◆ **TO DO**
The answer is all of the data repeated exactly, with each picture omitted.

◆ **DATA SHOWN**
________________________
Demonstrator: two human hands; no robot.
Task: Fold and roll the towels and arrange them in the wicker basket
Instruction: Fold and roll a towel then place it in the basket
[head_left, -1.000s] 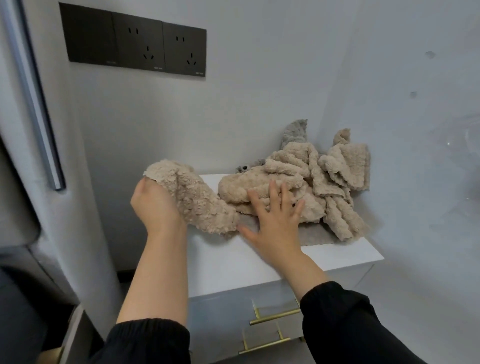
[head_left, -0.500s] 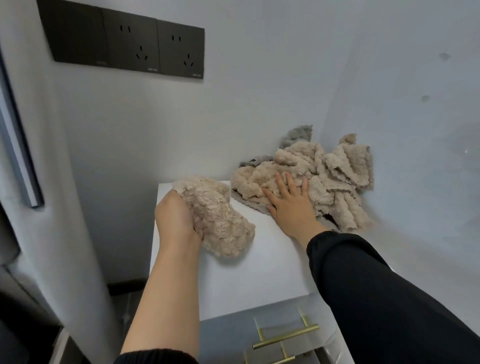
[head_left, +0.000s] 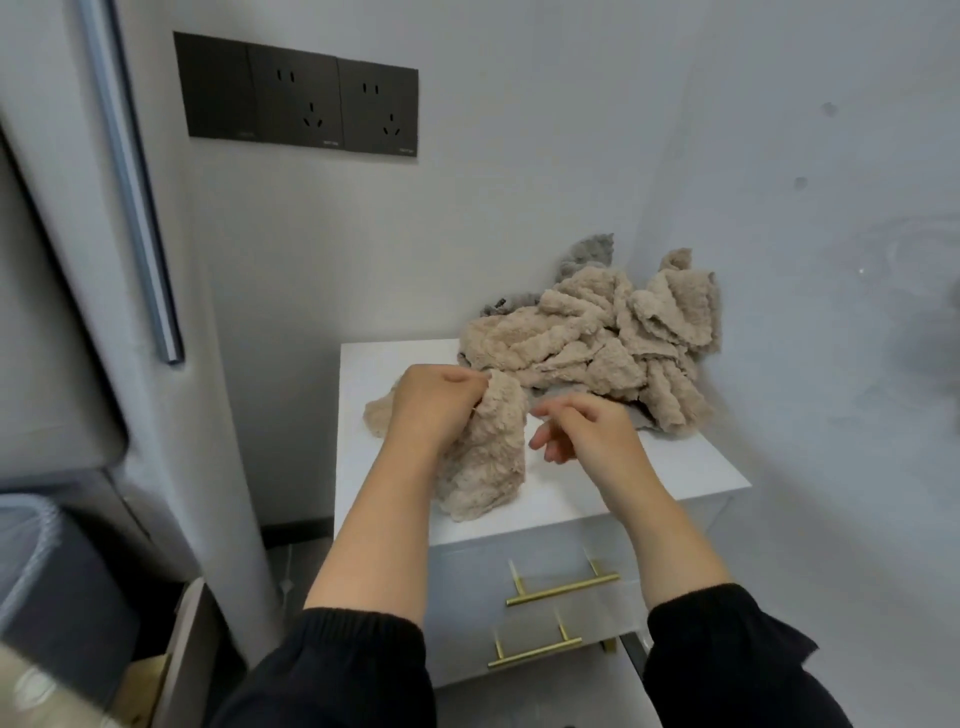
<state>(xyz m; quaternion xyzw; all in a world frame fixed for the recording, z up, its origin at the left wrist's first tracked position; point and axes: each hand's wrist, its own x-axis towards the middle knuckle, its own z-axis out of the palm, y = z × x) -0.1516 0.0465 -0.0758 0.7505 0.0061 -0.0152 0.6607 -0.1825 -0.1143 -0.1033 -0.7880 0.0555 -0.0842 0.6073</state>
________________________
◆ **ANSWER TO THIS EXERCISE**
Demonstrator: two human hands; no robot.
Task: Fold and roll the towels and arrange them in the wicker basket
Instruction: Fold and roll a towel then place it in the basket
[head_left, -1.000s] 
[head_left, -0.500s] 
[head_left, +0.000s] 
<state>(xyz m; quaternion xyzw; all in a world frame fixed for the recording, z up, its origin at the left wrist's first tracked position; point and axes: each hand's wrist, its own x-axis towards the middle knuckle, its own z-axis out of the palm, y = z × x) -0.1516 0.0465 -0.0758 0.7505 0.0061 -0.0152 0.6607 -0.1825 -0.1143 -0.1033 -0.7880 0.0555 -0.0842 0.6073</state>

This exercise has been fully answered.